*** Opening Supplied records ***

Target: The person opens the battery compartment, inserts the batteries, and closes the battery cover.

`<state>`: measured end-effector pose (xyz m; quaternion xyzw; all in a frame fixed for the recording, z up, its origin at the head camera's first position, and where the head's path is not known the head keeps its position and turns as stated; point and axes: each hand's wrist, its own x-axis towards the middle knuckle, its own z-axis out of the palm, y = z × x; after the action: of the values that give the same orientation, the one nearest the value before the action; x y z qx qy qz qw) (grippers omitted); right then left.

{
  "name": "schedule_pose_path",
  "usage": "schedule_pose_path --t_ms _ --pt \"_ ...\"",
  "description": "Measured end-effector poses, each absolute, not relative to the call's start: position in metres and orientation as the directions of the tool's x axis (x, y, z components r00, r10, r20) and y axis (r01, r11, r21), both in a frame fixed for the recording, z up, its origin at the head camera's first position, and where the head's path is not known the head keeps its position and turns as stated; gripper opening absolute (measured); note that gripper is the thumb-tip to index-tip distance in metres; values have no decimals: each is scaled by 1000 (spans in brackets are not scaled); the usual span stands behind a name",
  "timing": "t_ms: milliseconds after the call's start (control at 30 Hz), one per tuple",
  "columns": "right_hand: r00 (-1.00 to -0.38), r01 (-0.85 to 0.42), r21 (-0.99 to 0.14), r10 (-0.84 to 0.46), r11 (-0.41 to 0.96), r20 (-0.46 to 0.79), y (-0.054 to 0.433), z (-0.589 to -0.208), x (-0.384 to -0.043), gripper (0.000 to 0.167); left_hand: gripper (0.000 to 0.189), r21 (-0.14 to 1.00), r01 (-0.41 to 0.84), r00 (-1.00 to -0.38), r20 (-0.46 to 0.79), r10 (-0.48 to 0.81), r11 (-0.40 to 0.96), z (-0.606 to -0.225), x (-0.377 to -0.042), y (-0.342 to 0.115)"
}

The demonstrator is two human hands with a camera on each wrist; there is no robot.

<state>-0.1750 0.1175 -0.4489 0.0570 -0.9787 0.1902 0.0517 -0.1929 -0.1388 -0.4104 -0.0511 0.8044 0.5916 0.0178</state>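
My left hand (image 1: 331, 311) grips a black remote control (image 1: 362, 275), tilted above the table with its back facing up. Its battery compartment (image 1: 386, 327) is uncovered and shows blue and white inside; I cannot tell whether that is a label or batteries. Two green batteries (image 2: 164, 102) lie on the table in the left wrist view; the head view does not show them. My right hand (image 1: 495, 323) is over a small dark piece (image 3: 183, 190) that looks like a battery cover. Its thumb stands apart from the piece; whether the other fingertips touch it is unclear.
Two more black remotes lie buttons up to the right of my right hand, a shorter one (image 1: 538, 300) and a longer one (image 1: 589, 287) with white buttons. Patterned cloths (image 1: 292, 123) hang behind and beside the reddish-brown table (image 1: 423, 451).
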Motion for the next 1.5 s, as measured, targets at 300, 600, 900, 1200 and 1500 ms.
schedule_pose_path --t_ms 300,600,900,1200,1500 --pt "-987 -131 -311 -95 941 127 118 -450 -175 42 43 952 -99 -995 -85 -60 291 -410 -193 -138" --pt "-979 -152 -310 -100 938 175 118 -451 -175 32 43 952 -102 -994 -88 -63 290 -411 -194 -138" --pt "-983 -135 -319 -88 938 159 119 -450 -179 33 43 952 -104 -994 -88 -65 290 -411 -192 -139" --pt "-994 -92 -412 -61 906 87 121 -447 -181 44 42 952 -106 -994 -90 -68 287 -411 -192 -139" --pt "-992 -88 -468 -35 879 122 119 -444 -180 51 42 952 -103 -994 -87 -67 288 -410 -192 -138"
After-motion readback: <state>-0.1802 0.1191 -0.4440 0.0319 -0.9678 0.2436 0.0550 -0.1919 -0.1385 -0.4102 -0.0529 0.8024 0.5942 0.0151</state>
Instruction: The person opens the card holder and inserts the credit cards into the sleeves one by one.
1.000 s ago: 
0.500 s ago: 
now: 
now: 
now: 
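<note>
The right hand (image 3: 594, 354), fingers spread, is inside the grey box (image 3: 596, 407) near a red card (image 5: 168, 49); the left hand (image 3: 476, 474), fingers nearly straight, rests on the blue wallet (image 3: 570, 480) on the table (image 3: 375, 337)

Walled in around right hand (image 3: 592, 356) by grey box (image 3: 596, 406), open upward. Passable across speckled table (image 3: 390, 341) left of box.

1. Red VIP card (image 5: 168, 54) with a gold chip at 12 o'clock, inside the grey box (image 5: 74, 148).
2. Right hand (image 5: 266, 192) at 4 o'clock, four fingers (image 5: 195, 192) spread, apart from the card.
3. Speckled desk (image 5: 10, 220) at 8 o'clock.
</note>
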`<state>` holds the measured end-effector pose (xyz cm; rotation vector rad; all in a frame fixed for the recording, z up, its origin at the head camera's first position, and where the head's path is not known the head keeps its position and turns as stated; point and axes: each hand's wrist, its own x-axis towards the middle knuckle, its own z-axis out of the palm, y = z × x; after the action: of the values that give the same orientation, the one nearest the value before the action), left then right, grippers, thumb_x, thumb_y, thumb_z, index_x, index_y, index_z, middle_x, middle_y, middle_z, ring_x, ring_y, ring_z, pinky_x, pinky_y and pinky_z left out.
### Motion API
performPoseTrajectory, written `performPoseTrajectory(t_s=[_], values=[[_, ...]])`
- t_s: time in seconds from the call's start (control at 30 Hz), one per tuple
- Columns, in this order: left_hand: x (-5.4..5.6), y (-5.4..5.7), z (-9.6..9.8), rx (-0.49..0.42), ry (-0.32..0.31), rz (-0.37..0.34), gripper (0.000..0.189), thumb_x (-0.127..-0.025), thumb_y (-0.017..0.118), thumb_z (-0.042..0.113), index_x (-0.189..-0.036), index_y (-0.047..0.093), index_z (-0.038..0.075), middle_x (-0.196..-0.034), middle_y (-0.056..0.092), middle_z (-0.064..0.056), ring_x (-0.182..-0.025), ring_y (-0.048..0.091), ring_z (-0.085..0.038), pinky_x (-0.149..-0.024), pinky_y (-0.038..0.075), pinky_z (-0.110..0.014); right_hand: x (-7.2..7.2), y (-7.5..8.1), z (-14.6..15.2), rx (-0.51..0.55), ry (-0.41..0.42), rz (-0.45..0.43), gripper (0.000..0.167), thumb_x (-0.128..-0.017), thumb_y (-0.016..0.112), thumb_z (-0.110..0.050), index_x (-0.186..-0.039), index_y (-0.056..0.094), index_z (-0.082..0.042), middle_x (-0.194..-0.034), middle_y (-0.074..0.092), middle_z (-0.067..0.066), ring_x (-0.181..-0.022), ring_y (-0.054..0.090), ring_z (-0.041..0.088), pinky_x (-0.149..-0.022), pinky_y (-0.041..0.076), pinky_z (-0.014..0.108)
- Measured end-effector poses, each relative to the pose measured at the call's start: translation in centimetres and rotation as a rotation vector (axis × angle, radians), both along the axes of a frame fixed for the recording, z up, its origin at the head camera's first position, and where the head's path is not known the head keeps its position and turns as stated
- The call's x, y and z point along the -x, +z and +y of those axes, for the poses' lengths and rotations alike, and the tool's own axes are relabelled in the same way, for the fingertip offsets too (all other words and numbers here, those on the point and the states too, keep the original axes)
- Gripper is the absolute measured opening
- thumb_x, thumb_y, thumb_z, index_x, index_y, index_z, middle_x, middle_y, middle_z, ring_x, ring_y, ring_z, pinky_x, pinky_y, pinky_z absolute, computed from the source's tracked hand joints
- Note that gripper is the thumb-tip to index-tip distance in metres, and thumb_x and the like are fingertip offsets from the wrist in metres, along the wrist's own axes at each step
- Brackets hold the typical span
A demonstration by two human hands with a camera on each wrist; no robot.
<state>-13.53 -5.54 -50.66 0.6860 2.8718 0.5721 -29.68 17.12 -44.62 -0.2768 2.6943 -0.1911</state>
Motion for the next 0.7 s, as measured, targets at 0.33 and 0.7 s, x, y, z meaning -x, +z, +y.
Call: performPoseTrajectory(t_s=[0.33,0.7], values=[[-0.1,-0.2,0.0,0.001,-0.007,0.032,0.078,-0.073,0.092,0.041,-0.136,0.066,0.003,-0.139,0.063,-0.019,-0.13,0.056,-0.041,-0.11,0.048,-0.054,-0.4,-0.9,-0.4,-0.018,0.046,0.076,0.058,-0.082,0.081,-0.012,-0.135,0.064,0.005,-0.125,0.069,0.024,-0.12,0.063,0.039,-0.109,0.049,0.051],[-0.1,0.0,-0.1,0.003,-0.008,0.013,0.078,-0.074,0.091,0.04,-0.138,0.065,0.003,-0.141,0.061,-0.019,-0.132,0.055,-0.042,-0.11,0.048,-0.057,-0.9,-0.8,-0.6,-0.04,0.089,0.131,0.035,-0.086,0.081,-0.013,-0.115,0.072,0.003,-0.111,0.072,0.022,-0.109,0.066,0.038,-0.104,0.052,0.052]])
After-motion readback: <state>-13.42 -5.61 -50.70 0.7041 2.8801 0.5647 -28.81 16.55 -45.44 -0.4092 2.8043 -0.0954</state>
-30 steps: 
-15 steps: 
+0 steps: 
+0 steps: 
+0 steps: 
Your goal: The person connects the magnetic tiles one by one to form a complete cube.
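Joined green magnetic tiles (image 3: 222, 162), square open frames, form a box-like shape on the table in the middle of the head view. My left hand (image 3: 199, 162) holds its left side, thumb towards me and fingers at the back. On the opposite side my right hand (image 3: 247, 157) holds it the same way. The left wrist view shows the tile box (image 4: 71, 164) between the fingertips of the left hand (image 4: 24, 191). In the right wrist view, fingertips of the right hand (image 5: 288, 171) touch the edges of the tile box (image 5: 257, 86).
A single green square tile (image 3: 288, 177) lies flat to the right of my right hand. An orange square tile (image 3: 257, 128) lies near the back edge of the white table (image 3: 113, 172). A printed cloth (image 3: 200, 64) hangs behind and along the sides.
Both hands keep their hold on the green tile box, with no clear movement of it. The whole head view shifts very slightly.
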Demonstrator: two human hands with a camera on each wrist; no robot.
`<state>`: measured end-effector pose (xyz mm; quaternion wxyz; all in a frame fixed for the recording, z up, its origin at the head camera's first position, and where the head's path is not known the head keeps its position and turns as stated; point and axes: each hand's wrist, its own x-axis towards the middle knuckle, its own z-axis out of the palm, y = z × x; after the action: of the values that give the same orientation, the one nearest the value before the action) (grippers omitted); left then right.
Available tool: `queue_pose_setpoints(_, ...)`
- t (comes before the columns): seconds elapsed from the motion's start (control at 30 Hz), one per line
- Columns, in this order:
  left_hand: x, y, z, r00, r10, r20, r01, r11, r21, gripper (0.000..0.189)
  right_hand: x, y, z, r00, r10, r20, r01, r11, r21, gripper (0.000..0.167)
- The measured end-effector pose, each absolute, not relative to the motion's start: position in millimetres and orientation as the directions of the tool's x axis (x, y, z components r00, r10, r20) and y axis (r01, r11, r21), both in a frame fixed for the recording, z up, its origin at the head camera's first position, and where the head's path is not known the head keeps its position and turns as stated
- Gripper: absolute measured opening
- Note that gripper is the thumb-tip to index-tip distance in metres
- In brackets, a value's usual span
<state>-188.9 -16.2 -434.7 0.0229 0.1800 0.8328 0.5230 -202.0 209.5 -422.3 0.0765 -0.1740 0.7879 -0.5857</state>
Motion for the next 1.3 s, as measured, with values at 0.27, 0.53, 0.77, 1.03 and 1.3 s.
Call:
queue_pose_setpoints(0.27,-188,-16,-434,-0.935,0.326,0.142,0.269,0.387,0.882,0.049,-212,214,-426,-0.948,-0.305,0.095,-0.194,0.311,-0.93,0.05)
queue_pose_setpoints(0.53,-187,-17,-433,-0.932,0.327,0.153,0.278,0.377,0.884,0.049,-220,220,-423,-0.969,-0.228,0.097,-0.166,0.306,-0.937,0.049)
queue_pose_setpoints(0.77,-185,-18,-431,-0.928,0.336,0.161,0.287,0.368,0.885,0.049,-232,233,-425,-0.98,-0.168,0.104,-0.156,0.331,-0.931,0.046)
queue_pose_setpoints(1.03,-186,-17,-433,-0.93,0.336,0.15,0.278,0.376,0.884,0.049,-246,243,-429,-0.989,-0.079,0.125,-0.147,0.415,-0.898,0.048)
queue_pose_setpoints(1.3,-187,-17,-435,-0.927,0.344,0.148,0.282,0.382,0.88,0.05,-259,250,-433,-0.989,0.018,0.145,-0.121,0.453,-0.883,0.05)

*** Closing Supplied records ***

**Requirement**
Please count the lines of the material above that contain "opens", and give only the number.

**Worked solution**
2